It’s also important to note that the new wave starts don’t effect any cut off times.
Impact on the overall race
Elite age group athletes will not only have an eye on their finishing position in their category, but also the overall amateur field. If we look at last years Men’s race, this starting format wouldn’t have negatively impacted the top 10 of the overall age group field, so we should realistically still be in for a fair race up front. The biggest impact overall in the Men’s age group field could be the fast 40-44 athletes, the first in this category last year was 18th amateur over the line. In the Women’s age group field we see less of an impact as the numbers are slightly smaller, with less start waves, plus the average time gaps between the top 10 from 2018 are larger than in the men’s field.

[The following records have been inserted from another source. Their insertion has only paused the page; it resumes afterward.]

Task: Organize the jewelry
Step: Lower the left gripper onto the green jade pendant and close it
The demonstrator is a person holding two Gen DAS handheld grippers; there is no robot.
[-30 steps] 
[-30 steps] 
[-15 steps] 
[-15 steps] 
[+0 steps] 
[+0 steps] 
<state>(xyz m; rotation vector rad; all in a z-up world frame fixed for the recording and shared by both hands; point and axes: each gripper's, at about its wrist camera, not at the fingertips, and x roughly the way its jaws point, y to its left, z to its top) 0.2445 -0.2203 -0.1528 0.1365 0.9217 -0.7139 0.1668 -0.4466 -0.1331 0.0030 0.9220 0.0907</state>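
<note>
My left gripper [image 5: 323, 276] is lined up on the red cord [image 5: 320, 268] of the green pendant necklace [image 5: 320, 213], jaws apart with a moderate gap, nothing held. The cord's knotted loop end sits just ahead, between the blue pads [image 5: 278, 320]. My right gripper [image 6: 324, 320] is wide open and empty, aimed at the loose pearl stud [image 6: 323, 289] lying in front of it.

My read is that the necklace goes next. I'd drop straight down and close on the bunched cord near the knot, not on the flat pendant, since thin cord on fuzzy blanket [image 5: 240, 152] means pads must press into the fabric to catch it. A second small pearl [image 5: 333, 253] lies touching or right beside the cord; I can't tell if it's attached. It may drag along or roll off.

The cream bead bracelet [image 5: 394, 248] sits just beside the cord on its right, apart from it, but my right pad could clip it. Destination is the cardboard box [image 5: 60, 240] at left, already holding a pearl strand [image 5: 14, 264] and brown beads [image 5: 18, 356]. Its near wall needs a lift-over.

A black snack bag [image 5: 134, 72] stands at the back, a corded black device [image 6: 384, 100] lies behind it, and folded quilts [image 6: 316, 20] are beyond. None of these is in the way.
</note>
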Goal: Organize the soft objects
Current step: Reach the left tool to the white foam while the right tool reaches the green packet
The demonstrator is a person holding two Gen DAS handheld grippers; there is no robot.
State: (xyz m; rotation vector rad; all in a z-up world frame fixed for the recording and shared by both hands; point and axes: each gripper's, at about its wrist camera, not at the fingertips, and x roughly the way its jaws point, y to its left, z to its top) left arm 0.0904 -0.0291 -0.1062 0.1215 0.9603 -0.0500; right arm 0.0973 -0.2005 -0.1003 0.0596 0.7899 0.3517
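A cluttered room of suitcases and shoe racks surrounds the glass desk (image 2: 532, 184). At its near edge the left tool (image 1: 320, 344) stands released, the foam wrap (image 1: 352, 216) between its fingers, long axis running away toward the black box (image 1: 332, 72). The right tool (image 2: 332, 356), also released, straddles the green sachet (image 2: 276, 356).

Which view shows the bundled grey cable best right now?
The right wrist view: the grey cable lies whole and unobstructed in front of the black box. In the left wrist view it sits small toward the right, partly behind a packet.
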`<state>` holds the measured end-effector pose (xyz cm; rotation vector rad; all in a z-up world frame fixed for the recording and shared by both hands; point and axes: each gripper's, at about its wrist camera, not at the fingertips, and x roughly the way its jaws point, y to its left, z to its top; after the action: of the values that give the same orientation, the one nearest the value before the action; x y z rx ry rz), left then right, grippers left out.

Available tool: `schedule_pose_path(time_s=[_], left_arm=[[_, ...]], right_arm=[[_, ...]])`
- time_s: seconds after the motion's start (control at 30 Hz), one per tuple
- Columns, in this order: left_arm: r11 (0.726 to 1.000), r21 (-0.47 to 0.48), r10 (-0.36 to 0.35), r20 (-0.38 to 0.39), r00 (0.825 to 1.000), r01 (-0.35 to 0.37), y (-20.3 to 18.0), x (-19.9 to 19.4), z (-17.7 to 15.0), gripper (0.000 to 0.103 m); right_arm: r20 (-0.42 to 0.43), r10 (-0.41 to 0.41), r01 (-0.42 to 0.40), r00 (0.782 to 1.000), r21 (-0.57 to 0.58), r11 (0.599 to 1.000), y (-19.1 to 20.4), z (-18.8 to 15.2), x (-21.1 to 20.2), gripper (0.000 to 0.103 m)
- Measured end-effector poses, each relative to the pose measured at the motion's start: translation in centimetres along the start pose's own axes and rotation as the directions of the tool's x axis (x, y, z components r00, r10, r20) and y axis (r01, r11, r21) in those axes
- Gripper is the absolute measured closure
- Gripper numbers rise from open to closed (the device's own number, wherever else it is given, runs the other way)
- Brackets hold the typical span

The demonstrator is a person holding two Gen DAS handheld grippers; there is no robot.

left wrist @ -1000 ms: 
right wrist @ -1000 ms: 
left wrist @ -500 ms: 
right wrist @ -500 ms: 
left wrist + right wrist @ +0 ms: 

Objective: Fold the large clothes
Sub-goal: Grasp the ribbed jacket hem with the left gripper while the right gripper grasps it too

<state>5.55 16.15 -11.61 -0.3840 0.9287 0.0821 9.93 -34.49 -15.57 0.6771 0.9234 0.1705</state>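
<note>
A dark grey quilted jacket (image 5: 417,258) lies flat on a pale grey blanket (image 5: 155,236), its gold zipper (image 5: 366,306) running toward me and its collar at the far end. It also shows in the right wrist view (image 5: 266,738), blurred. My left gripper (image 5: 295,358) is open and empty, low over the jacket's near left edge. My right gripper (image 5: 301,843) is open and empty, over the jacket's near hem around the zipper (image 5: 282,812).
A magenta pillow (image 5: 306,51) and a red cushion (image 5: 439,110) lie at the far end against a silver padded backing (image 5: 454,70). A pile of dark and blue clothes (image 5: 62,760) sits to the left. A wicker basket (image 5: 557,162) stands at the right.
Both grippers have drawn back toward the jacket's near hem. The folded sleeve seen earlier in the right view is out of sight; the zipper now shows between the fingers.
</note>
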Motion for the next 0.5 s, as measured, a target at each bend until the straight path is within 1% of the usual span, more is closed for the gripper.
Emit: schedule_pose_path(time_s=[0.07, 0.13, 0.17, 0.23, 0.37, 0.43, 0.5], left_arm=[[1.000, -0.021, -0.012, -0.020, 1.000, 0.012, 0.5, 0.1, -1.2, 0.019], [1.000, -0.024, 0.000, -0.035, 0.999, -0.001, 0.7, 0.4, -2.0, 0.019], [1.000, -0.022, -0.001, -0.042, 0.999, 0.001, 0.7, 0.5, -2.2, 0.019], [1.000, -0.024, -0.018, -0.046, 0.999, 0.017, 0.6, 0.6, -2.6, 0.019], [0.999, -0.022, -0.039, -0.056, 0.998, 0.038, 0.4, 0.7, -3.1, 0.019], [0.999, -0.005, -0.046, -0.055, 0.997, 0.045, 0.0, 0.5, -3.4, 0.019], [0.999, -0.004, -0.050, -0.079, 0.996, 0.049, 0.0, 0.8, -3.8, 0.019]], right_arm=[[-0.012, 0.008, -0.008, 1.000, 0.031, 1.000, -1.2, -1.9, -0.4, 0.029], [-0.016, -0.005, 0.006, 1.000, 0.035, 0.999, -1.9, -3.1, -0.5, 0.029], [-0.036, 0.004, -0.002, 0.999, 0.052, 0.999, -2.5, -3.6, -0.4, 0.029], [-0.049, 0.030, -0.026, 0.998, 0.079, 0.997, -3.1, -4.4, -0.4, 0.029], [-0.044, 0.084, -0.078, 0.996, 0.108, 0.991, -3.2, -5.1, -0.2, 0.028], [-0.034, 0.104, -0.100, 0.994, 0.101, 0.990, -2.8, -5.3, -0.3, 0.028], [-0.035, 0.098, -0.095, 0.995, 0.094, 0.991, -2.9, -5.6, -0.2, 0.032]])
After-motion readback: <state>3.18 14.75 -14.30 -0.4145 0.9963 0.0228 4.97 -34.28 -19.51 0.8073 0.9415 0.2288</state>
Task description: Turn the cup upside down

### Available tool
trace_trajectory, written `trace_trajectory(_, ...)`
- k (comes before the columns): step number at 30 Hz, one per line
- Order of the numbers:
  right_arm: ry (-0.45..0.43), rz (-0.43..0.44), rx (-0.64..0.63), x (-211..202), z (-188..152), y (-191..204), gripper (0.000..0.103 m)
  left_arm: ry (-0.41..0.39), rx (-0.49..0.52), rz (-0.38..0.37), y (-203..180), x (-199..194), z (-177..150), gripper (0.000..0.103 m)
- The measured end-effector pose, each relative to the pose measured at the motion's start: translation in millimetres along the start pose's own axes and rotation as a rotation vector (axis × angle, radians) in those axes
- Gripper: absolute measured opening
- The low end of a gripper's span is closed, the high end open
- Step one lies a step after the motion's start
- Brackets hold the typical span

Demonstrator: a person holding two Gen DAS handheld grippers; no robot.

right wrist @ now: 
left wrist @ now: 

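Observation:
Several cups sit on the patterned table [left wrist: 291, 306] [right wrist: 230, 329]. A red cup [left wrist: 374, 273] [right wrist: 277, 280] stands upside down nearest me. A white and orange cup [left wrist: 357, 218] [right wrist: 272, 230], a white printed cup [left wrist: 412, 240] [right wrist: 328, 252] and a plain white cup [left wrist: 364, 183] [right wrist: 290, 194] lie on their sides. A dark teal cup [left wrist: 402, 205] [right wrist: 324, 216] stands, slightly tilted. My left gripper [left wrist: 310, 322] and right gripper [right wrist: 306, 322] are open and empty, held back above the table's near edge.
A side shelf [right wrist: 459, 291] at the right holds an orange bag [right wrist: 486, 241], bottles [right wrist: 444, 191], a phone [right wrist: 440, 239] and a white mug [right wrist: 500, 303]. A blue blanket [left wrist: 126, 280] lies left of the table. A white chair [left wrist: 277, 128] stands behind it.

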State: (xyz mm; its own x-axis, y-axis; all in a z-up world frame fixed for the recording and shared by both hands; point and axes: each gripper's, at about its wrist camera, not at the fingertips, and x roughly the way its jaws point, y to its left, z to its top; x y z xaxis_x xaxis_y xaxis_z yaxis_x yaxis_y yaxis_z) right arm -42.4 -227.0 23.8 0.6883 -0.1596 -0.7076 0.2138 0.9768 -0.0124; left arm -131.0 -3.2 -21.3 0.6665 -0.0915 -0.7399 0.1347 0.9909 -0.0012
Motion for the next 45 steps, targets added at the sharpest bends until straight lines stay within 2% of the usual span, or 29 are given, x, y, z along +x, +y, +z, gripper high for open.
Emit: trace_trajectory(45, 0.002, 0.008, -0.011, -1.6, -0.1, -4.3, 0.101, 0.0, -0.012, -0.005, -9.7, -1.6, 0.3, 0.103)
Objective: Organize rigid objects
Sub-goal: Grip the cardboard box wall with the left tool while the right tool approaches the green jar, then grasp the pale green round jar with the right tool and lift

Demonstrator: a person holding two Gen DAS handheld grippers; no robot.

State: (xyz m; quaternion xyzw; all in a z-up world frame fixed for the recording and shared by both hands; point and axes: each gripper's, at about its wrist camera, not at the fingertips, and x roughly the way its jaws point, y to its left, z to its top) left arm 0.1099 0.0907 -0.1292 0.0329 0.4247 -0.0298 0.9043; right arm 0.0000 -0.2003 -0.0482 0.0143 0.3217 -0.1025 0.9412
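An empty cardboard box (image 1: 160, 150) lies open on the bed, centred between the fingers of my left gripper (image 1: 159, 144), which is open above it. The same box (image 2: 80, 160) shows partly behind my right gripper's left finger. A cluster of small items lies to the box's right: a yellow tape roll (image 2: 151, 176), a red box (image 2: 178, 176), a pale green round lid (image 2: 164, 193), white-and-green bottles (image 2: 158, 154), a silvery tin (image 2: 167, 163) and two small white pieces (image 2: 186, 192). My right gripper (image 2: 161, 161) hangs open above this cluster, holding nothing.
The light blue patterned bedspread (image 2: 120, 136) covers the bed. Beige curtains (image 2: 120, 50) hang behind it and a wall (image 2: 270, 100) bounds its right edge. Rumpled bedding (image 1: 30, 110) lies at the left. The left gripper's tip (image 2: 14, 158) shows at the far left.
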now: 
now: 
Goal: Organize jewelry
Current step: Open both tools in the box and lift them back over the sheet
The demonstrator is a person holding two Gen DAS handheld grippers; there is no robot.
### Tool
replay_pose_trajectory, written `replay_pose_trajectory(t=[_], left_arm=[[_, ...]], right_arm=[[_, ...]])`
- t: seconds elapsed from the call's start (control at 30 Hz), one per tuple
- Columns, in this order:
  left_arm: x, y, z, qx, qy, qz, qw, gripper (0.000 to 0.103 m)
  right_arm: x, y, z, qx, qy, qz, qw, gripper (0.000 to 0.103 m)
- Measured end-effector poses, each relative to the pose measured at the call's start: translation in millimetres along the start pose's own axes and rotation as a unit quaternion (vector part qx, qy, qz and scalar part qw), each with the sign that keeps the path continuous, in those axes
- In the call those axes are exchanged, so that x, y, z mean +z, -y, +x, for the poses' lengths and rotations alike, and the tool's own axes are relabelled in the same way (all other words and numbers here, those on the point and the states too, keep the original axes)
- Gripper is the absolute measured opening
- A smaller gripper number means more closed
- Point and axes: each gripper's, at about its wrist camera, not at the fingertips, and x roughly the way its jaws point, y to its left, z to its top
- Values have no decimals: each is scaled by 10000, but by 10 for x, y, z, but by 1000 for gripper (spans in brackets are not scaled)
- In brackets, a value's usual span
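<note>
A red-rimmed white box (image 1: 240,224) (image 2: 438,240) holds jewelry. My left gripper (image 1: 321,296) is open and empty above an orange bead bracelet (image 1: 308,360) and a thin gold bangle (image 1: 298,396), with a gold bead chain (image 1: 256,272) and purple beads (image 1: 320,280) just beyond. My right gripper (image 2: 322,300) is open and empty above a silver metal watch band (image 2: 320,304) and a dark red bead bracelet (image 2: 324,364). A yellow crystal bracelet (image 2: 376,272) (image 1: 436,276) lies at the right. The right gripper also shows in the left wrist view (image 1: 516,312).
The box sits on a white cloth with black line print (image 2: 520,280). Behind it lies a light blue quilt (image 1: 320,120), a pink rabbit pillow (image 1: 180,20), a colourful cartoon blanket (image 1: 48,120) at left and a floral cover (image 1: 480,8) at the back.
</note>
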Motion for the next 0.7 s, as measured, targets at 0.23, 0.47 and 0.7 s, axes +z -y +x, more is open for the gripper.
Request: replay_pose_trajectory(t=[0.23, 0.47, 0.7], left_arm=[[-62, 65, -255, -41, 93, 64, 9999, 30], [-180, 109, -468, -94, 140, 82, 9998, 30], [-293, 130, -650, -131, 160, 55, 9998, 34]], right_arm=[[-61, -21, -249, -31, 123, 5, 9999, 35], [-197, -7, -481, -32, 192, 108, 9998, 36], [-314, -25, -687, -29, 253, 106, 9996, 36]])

I see the biggest impact being for the athletes who benefited from the larger start field and the congestion on the bike. The athletes who swim fast and get on the bike earlier with less congestion can get straight into their race plan without too much effort to surge and fight for position on the road. It will also impact those who are keen to happily draft their way around the first 60km.
I also hope that if things go to plan and congestion is slightly less on the bike, then officials will be more inclined to enforce drafting rules more appropriately as athletes will be riding in smaller groups. Again - only time will tell.
Who will benefit most from the change
I’m hoping everyone, but I’m not sure that will be the case.
I think that weaker swimmers who do not enjoy the congestion of larger starts, but are strong bike/runners can potentially make gains here, if they take advantage of the conditions and swim well. I do however, feel for the strong swimmers in the later wave starts that have to swim through lots of athletes in front of them. Also athletes that want to ride clean and challenge themselves on a great bike course will benefit if they get out of the swim in a favourable position.
What can you do as an athlete competing this year
Essentially do the same as successful athletes have done in previous years preparing for this event. You hopefully have been training specifically for the 3.8km non-wetusit swim and are prepared for a larger than normal start wave (compared to your average Ironman mass or rolling start).
Secondly, regardless of your start wave or swim exit time, ride the first portion of the bike controlled, within parameters you have set yourself. Be smart, race fair, but don’t throw away your race in the first 60km of the bike (believe me, I’ve been there, and the day can be long).
Finally, you are at the Ironman World Champs, the biggest spectacle in the sport on one of the toughest courses due to it’s harsh race conditions. If you are spending all of your time worrying about the swim start, then you have probably got your priorities wrong. Make sure you enjoy the experience and stick to your race plan as much as you can to give yourself the opportunity to be challenged later in the day, when the race really starts to unfold.
I’d love to know your thoughts, especially if you’re racing this year.